▶ [Exercise]: Without including any pictures, reproduce all the lines below word for word.

▶ [Data]:
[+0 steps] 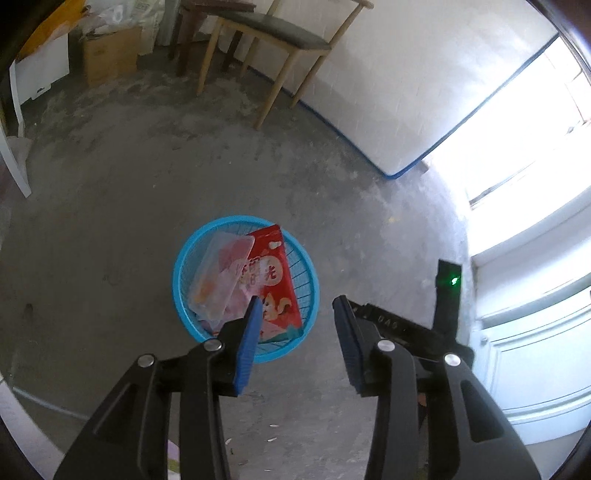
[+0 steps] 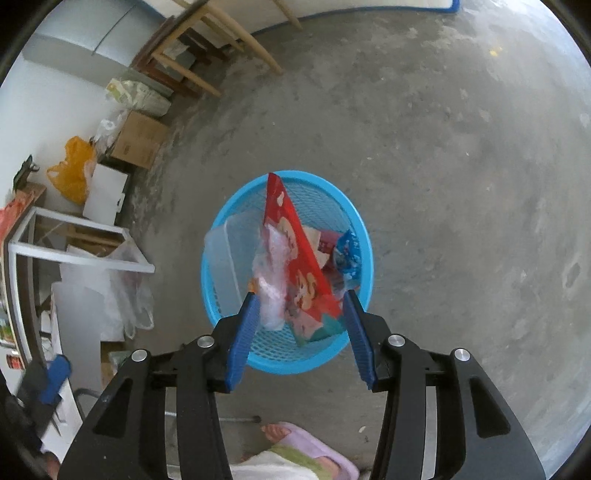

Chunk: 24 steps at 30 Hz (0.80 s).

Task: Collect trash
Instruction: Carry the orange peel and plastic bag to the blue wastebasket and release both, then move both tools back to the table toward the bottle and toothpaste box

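Both pairs of tongs are hanging part-open over a blue mesh basket (image 2: 364, 254) on a bare concrete floor (image 2: 461, 147), their blue pads gripping nothing. The right gripper (image 2: 300, 293) is pointing steeply down at the basket, jaws apart, with the trash showing in the gap below them but untouched. The left gripper (image 1: 295, 300) is standing just to the right of the basket (image 1: 310, 273) in its own view, jaws likewise apart with only floor between them; the right gripper's black body (image 1: 448, 291), a green light glowing on it, is showing beyond its right finger.

The trash is lying inside the basket: a red snack bag (image 2: 295, 254) is leaning upright across the middle, a clear plastic tray (image 2: 229, 258) is sitting to its left against the wall, a crumpled clear wrapper (image 2: 271, 288) is resting between them, and a small blue packet (image 2: 349, 253) is lying on the right.

Farther off, a wooden chair (image 1: 273, 33) is standing by a white wall, a cardboard box (image 2: 142, 140) and a yellow bag (image 2: 72, 171) are lining the far-left wall, and a person's slippered foot (image 2: 295, 439) is showing at the near edge.
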Available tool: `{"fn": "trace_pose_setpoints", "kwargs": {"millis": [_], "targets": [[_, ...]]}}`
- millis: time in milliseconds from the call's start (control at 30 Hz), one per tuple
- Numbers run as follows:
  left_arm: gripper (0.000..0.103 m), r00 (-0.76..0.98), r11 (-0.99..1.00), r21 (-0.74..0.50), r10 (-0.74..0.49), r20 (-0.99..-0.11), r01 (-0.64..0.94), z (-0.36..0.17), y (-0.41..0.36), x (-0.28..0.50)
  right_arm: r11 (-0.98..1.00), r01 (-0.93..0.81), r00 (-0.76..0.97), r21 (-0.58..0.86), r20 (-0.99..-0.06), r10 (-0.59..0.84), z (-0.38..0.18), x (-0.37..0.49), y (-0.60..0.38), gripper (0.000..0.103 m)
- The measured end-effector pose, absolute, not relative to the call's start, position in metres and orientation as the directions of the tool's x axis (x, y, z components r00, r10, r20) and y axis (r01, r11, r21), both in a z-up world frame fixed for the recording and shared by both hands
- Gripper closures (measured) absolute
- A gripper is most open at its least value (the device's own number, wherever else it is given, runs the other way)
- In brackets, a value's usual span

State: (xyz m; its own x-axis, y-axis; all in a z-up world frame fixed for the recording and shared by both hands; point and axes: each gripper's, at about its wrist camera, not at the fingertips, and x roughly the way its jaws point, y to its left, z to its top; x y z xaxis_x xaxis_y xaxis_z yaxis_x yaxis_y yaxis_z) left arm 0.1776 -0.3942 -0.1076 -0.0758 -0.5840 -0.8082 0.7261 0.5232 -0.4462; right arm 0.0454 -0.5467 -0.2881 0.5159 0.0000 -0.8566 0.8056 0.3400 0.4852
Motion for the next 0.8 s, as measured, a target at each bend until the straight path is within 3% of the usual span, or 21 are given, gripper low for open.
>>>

▶ [Solution to the exercise]:
[+0 steps] 
[+0 steps] 

Chunk: 24 steps at 30 Hz (0.80 s).

Task: Collect trash
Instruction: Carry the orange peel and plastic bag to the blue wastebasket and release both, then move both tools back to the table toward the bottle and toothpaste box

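Both pairs of tongs are hanging part-open over a blue mesh basket (image 2: 364, 254) on a bare concrete floor (image 2: 461, 147), their blue pads gripping nothing. The right gripper (image 2: 300, 293) is pointing steeply down at the basket, jaws apart, with the trash showing in the gap below them but untouched. The left gripper (image 1: 295, 300) is standing just to the right of the basket (image 1: 310, 273) in its own view, jaws likewise apart with only floor between them; the right gripper's black body (image 1: 448, 291), a green light glowing on it, is showing beyond its right finger.

The trash is lying inside the basket: a red snack bag (image 2: 295, 254) is leaning upright across the middle, a clear plastic tray (image 2: 229, 258) is sitting to its left against the wall, a crumpled clear wrapper (image 2: 271, 288) is resting between them, and a small blue packet (image 2: 349, 253) is lying on the right.

Farther off, a wooden chair (image 1: 273, 33) is standing by a white wall, a cardboard box (image 2: 142, 140) and a yellow bag (image 2: 72, 171) are lining the far-left wall, and a person's slippered foot (image 2: 295, 439) is showing at the near edge.
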Available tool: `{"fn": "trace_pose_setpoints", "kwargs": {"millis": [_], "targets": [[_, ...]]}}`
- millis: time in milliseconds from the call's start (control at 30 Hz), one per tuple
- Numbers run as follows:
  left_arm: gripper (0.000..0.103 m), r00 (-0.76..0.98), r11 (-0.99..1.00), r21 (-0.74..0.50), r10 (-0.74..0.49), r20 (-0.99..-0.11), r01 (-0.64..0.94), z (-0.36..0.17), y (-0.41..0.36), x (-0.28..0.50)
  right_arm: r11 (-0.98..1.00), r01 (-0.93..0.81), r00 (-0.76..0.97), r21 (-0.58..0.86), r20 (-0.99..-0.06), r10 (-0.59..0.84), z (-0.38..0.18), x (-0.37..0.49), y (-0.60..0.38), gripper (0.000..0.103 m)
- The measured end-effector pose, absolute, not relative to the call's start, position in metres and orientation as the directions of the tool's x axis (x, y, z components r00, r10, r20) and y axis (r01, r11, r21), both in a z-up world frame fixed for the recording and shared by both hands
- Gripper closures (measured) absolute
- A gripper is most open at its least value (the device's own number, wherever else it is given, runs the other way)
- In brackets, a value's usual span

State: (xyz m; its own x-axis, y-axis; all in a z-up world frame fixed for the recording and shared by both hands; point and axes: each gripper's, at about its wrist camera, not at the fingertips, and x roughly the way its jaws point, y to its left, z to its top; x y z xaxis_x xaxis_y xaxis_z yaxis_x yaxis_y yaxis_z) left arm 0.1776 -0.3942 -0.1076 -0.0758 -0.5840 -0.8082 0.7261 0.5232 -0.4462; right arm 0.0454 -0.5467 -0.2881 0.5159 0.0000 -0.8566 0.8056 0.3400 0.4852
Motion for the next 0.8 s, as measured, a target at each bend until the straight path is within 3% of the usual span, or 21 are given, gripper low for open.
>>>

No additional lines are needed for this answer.